The opinion of the court was delivered by: Shadur, Senior District Judge.


Michael Korzeniowski ("Korzeniowski") has sued ABF Freight Systems, Inc. ("ABF"), asserting that ABF violated the Americans with Disabilities Act ("ADA," 42 U.S.C. § 12101-12117*fn1) by discriminating against him because of his arteriosclerotic heart disease. Korzeniowski brought additional claims of age discrimination under the Age Discrimination in Employment Act ("ADEA," 29 U.S.C. § 621-634) and intentional infliction of emotional distress, an Illinois common law claim over which this Court has 28 U.S.C. § 1367(a) supplemental jurisdiction.

ABF now moves for summary judgment under Fed.R.Civ.P. ("Rule") 56. Both sides have complied with this District Court's General Rule ("GR") 12(M) and 12(N),*fn2 and the motion is fully briefed and ready for decision. For the reasons set out in this memorandum opinion and order, ABF's motion is granted and this action is dismissed.

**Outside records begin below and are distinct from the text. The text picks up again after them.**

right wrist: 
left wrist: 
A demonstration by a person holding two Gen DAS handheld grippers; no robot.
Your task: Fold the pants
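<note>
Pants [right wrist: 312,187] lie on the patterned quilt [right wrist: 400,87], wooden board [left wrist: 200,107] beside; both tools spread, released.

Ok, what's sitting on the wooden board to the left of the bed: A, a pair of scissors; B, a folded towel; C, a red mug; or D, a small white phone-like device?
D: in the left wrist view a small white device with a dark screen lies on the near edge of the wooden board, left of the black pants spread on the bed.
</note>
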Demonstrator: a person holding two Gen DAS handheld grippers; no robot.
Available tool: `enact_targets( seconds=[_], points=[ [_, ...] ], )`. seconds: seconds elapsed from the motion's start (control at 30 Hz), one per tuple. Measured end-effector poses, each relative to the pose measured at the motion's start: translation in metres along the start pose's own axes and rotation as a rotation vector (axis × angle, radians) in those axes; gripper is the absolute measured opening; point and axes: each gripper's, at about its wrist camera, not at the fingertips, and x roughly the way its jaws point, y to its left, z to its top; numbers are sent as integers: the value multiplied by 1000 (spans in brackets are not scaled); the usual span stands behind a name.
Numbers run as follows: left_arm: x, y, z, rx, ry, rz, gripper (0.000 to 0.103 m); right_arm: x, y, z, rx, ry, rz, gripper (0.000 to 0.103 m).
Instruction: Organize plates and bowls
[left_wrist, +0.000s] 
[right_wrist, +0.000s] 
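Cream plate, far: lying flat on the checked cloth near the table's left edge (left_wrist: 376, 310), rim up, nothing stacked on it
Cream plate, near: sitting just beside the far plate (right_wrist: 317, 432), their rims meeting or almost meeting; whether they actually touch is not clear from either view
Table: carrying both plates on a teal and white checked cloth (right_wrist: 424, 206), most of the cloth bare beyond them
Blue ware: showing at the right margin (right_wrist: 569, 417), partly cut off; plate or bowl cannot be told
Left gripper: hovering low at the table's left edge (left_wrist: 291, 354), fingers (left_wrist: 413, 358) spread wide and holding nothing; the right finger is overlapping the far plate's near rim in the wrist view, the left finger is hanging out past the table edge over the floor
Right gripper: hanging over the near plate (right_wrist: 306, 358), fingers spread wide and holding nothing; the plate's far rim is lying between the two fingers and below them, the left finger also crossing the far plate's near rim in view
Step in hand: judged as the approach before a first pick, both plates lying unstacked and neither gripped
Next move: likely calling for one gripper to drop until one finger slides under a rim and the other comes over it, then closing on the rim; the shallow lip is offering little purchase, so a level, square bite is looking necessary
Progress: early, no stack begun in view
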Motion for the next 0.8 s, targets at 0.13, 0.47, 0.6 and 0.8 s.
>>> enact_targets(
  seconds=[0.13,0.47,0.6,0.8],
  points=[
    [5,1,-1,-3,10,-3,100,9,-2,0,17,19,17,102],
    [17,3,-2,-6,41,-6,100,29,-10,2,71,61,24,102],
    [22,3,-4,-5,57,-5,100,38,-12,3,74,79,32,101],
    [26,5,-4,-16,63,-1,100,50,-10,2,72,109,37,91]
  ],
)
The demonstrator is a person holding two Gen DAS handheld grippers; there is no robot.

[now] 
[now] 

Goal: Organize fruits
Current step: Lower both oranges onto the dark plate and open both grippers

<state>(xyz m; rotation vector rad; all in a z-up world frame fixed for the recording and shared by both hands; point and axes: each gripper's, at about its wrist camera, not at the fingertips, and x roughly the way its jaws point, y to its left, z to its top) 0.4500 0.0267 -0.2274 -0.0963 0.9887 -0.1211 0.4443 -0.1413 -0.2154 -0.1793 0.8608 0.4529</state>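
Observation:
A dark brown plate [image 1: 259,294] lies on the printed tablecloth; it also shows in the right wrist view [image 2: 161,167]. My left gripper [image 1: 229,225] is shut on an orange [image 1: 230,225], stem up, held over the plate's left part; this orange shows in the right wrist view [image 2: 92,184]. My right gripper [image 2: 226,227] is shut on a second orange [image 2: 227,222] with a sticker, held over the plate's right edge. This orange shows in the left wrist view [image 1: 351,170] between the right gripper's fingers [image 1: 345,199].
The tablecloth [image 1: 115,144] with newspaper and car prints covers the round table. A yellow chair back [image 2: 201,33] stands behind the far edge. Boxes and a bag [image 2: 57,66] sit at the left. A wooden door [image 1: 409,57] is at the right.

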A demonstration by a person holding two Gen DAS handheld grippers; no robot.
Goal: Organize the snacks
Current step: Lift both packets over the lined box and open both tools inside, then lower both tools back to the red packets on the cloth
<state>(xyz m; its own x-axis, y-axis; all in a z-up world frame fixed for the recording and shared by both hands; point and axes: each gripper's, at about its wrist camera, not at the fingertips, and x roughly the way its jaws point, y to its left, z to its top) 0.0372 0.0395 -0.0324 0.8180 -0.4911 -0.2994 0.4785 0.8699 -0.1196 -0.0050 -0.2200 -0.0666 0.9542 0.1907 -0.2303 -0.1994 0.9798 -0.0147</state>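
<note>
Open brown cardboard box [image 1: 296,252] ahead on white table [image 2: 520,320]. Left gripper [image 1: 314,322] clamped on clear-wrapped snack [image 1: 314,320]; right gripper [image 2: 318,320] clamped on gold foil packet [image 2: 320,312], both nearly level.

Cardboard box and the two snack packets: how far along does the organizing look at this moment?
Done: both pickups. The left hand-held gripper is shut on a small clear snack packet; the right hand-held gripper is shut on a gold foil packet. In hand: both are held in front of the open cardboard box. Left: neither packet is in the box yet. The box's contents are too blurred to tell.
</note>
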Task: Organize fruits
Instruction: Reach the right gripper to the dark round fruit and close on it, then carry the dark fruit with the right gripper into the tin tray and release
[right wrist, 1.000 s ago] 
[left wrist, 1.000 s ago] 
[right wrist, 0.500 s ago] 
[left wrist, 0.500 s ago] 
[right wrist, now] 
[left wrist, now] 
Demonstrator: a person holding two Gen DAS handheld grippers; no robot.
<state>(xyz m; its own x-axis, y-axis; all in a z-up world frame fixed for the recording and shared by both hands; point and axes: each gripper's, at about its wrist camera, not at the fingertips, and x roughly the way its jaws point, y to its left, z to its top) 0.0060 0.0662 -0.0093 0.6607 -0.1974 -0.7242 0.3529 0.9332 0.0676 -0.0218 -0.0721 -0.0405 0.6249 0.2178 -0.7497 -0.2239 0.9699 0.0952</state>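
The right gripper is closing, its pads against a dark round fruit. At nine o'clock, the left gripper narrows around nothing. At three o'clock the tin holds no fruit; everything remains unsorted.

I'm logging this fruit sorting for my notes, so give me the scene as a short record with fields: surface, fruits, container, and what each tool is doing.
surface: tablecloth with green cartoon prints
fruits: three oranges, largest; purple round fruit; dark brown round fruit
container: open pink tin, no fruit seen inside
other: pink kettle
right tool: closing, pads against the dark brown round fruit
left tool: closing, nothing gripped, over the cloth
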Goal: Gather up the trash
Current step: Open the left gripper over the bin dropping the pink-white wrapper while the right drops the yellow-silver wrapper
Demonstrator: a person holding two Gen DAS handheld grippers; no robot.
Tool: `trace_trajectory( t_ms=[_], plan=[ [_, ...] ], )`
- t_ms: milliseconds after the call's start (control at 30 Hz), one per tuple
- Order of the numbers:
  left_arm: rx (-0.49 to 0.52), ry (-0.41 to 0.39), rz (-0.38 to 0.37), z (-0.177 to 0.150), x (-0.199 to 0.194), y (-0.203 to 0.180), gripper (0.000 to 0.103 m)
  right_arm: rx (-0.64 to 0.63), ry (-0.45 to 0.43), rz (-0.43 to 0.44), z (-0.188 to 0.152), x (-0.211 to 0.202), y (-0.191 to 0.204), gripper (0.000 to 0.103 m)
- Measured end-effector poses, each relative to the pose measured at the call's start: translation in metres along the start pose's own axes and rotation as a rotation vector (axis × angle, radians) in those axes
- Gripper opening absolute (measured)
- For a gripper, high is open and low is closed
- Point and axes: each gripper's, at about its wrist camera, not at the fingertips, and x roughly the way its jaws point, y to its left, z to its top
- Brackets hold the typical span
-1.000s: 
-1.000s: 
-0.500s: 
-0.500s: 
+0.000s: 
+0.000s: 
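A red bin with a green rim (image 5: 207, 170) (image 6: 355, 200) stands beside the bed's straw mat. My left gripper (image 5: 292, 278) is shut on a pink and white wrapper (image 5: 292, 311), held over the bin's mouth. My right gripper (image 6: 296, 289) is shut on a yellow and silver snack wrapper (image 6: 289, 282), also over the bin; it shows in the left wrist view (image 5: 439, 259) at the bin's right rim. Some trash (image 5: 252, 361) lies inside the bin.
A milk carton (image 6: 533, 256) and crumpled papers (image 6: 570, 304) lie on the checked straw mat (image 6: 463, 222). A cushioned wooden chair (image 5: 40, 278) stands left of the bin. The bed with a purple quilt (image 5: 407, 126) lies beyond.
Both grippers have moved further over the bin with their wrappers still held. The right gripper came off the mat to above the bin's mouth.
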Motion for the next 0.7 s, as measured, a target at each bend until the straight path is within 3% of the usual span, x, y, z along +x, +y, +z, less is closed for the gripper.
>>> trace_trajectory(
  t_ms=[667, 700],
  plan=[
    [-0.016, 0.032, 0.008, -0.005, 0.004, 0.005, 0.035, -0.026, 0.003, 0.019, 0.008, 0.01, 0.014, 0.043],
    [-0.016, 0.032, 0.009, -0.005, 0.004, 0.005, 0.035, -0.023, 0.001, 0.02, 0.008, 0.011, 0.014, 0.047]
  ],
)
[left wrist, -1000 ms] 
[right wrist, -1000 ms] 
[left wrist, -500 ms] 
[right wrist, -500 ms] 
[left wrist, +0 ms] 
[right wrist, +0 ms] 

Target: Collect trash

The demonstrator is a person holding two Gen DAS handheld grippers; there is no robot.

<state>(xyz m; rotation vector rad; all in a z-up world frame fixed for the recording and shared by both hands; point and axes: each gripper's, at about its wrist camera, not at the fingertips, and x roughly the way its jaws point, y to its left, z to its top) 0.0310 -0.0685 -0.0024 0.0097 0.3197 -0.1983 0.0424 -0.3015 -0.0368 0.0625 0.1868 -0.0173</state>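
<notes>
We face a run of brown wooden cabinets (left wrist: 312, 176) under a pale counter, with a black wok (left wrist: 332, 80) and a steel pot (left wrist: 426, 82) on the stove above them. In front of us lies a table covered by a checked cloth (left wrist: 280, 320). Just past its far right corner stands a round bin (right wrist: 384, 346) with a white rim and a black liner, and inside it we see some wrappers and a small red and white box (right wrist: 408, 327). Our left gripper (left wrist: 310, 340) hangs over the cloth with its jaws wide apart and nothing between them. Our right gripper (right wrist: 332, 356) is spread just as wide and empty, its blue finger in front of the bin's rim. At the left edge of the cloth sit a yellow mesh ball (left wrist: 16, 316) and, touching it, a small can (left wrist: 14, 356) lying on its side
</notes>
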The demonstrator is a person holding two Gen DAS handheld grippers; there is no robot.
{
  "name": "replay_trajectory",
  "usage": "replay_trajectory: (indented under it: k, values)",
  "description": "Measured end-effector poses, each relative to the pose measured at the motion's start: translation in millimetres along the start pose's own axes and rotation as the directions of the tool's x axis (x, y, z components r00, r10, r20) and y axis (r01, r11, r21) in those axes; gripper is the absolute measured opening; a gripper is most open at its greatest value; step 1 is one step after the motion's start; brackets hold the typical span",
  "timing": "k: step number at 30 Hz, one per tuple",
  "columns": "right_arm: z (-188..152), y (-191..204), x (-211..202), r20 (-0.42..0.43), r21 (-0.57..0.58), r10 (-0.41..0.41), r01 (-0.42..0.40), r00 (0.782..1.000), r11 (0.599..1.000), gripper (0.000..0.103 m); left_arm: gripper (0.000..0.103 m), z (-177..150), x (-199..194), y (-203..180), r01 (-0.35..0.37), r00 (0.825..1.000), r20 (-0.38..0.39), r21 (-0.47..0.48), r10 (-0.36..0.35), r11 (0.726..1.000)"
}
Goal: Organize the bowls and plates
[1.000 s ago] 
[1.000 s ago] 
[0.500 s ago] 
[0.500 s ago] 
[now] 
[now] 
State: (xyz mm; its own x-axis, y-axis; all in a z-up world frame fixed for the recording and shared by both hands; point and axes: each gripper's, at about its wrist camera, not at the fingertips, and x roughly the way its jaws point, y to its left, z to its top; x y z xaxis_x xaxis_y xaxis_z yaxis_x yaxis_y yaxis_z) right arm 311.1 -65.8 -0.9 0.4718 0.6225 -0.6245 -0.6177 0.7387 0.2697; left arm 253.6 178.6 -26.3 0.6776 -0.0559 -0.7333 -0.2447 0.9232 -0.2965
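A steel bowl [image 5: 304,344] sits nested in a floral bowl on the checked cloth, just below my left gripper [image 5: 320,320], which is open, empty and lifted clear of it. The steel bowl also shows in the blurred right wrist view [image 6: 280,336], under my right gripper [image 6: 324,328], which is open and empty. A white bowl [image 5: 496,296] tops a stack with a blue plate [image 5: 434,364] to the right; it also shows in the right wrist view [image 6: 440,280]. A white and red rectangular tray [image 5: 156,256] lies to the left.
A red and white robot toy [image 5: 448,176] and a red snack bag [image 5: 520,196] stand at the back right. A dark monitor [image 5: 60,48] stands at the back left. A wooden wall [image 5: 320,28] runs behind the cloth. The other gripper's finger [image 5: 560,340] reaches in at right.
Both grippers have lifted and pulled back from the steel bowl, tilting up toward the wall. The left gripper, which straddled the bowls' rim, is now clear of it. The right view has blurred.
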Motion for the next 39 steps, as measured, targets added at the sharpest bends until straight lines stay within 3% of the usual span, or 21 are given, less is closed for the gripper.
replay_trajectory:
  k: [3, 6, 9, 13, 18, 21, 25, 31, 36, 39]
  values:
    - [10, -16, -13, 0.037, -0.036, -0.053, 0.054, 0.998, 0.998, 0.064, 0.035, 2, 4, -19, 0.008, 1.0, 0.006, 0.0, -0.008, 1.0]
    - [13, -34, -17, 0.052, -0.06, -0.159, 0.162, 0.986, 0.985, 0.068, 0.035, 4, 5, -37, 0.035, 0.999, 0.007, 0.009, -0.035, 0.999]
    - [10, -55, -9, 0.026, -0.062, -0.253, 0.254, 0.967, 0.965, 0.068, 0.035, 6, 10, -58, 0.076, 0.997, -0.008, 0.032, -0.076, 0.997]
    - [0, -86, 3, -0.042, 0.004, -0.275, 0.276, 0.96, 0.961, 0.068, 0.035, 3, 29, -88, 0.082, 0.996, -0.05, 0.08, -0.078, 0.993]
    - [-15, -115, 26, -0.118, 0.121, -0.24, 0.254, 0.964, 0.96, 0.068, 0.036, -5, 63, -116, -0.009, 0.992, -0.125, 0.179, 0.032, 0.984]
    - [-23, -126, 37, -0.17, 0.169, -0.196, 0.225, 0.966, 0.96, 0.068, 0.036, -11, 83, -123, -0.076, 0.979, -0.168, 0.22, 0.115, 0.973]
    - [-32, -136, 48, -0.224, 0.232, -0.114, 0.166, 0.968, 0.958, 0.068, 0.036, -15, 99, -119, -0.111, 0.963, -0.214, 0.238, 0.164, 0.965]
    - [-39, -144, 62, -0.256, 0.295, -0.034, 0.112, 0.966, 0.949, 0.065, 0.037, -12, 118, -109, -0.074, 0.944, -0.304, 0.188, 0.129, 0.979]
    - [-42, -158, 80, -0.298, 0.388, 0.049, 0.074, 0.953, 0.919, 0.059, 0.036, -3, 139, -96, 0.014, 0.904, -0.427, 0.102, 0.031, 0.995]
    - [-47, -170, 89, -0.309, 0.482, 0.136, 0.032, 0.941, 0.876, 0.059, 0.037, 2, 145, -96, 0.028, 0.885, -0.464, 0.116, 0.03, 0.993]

Summary Judgment Standards

Familiar Rule 56 principles impose on ABF the burden of establishing the lack of a genuine issue of material fact (Celotex Corp. v. Catrett, 477 U.S. 317, 322-23, 106 S.Ct. 2548, 91 L.Ed.2d 265 (1986)). For that purpose this Court must "read[] the record in the light most favorable to the non-moving party," although it "is not required to draw unreasonable inferences from the evidence" (St. Louis N. Joint Venture v. P & L Enters., Inc., 116 F.3d 262, 265 n. 2 (7th Cir. 1997)). While "this general standard is applied with added rigor in employment discrimination cases, where intent is inevitably the central issue" (McCoy v. WGN Continental Broad. Co., 957 F.2d 368, 370-71 (7th Cir. 1992)), that does not negate the potential for summary judgment in cases where a movant plainly satisfies the Rule 56 standards (Washington v. Lake County, 969 F.2d 250, 254 (7th Cir. 1992)). In those terms summary judgment is appropriate if the record reveals that no reasonable jury could conclude that Korzeniowski was treated in a statutorily prohibited discriminatory fashion (see Fuka v. Thomson Consumer Elecs., 82 F.3d 1397, 1402 (7th Cir. 1996) and cases cited there).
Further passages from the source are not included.